How many lines of the entries below contain the string "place"? State the number alone.

§ §

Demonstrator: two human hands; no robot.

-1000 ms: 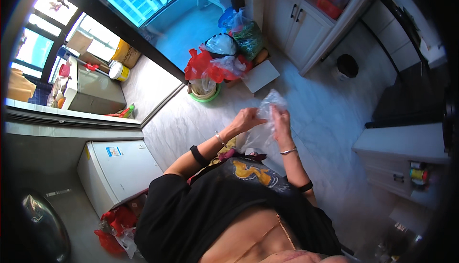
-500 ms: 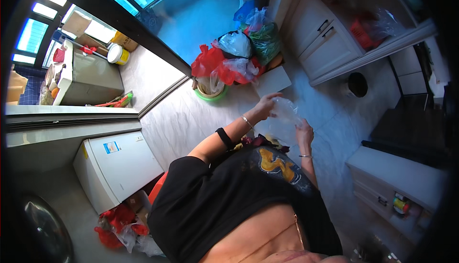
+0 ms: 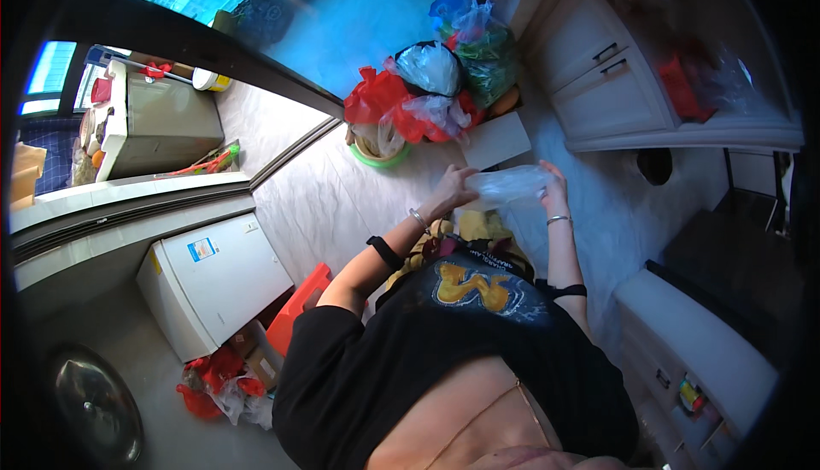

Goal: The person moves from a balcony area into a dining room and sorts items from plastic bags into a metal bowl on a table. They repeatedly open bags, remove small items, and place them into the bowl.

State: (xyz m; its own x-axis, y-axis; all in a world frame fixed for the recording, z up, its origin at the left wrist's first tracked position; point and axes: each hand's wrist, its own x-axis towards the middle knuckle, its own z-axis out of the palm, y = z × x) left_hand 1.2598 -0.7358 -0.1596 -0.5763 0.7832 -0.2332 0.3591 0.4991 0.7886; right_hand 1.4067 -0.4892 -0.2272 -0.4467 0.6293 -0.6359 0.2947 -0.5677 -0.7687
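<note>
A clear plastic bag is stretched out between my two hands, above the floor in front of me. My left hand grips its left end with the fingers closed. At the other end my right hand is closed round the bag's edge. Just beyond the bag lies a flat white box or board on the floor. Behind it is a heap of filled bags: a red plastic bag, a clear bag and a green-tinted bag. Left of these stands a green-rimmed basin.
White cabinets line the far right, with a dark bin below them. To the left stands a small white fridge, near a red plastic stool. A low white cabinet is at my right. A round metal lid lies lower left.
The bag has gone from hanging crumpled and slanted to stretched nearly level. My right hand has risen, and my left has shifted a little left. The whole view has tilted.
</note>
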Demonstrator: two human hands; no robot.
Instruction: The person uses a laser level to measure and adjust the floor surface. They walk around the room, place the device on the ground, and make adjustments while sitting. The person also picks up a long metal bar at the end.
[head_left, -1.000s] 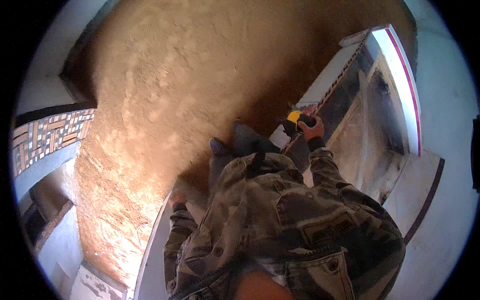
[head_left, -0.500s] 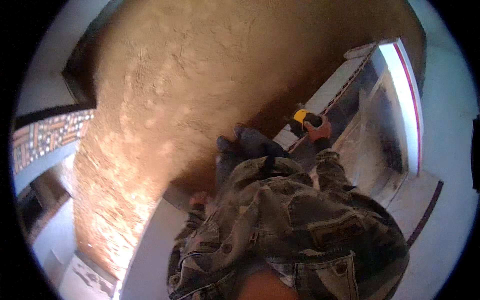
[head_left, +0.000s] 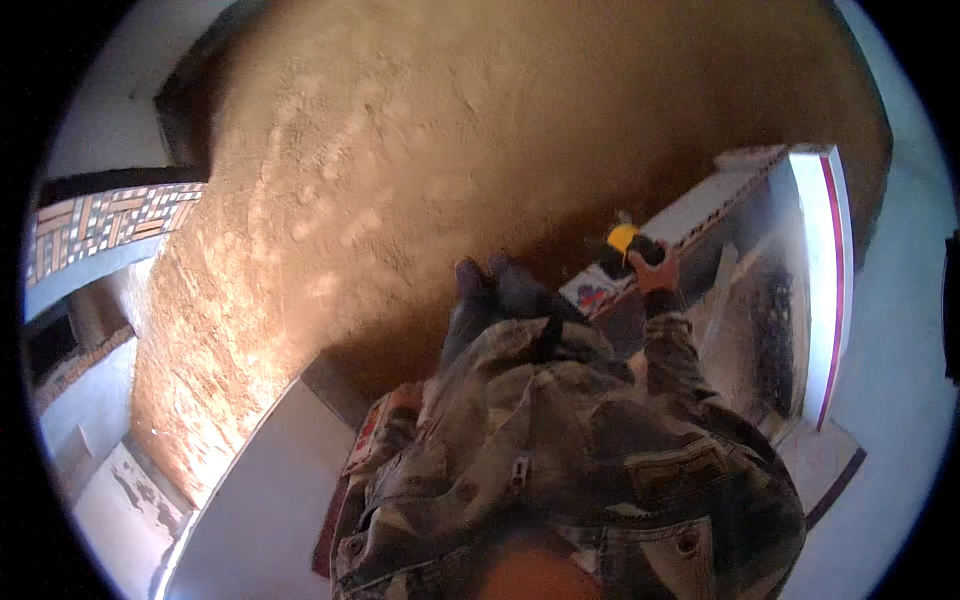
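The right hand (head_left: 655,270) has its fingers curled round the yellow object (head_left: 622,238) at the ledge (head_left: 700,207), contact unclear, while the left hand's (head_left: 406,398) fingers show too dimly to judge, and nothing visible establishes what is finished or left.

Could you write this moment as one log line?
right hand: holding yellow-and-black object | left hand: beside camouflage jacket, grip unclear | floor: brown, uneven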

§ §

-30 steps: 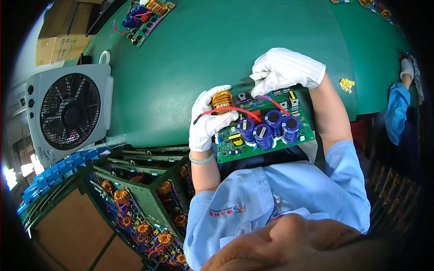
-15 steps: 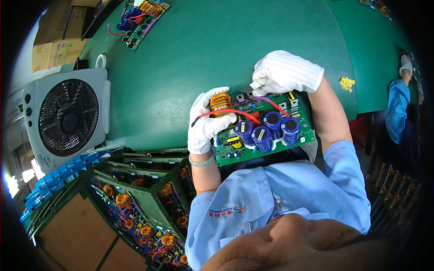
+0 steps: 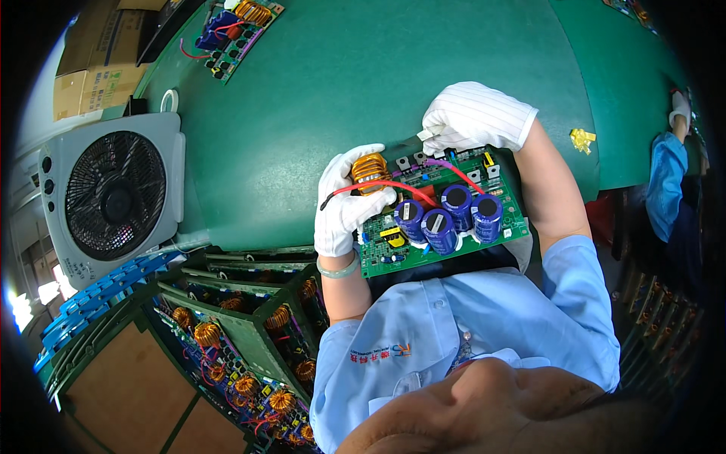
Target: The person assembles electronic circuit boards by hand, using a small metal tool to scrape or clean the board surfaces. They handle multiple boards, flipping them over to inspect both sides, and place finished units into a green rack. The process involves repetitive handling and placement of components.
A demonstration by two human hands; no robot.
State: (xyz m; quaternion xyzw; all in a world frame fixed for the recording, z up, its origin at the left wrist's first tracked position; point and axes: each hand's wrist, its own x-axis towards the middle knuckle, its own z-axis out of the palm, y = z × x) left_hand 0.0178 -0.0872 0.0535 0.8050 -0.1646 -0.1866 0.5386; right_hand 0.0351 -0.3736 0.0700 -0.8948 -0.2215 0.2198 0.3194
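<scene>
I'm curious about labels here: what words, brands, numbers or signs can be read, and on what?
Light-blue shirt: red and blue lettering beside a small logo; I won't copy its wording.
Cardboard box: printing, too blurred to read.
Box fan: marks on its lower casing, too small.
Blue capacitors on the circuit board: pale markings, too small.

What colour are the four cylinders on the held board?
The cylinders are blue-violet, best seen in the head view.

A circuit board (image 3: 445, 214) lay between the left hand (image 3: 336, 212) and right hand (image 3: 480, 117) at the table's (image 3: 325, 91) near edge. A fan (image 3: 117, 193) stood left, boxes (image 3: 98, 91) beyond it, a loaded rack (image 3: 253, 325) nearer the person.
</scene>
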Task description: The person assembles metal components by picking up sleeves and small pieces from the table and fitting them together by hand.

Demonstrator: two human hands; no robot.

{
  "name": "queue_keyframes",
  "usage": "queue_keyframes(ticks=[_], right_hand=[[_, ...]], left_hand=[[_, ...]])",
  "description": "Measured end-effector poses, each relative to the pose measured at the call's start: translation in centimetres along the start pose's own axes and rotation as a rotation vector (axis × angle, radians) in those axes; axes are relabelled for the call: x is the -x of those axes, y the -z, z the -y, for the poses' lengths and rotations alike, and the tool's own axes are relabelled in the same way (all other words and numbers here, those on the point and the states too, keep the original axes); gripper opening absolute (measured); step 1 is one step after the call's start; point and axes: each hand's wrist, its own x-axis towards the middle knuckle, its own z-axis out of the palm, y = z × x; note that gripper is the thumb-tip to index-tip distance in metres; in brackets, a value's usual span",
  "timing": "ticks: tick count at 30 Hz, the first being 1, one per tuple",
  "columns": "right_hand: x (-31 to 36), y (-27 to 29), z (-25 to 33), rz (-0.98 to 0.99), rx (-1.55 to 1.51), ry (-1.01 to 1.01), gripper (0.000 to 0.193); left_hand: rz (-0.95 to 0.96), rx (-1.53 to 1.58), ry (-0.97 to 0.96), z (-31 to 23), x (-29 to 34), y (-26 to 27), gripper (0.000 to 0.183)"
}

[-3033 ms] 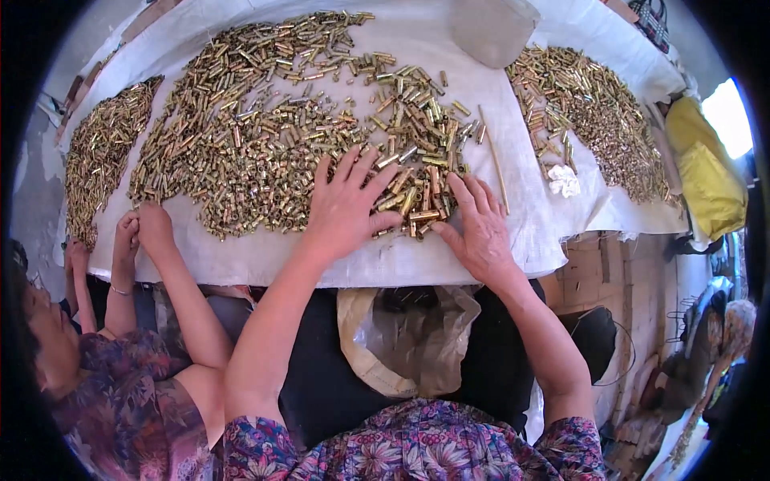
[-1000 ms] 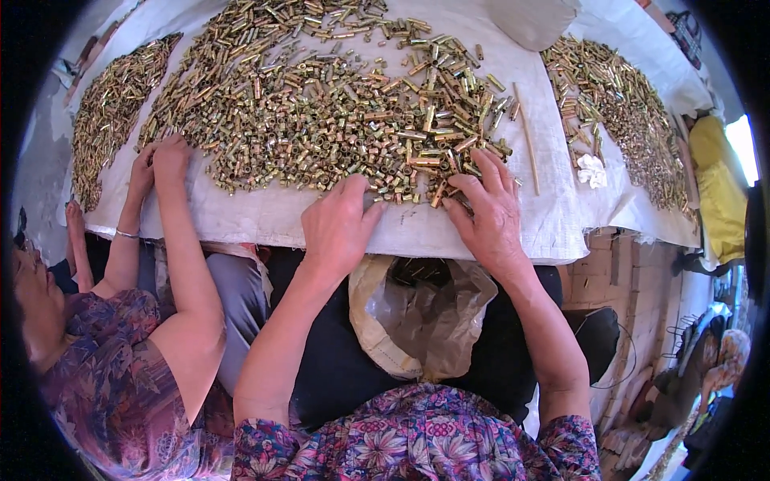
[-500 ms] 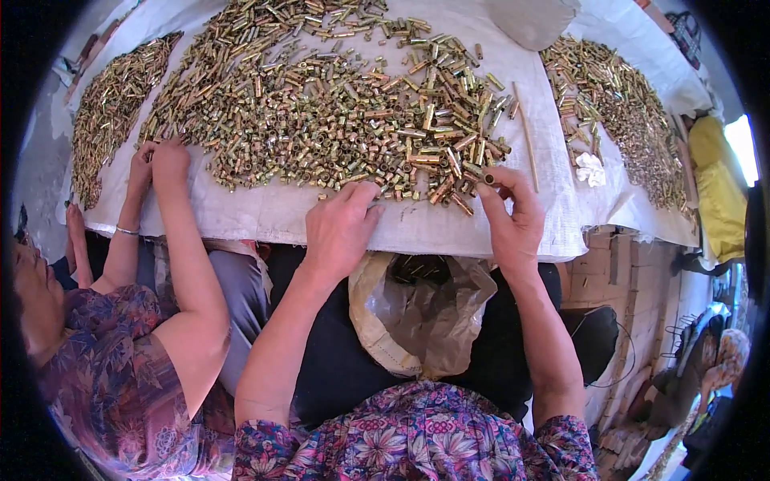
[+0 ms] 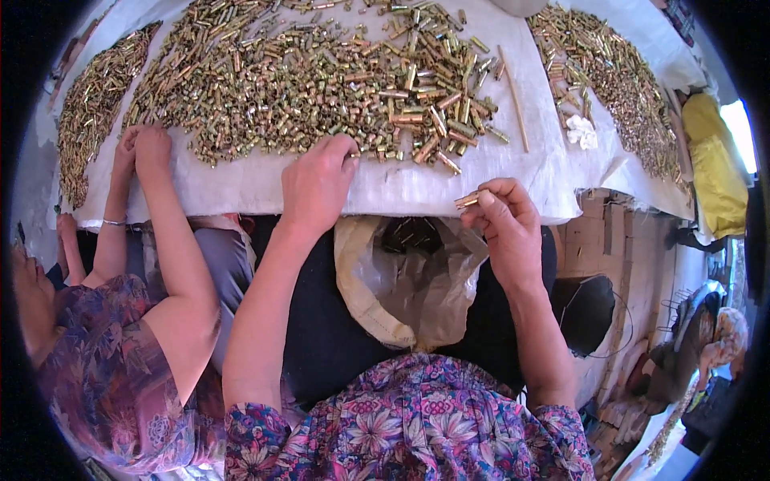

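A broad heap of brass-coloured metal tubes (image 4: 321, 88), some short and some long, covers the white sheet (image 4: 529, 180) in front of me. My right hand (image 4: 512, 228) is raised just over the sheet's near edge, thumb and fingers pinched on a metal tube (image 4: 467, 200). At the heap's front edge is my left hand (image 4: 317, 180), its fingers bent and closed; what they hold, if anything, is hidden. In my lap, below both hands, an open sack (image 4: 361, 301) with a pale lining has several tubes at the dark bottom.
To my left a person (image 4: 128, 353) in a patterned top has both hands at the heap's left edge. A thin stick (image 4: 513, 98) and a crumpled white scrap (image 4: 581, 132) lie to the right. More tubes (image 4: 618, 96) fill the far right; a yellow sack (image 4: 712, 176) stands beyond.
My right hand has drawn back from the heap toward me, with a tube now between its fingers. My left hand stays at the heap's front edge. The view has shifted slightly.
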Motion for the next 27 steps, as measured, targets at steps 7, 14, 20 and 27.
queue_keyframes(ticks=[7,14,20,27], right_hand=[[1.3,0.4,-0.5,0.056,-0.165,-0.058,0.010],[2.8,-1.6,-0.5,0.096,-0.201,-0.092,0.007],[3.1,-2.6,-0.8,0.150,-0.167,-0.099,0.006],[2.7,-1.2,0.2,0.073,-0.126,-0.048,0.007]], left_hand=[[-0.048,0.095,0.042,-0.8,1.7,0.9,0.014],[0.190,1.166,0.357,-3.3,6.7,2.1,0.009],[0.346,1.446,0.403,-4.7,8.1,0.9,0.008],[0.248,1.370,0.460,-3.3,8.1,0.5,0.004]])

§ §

### PROBLEM SOLUTION
3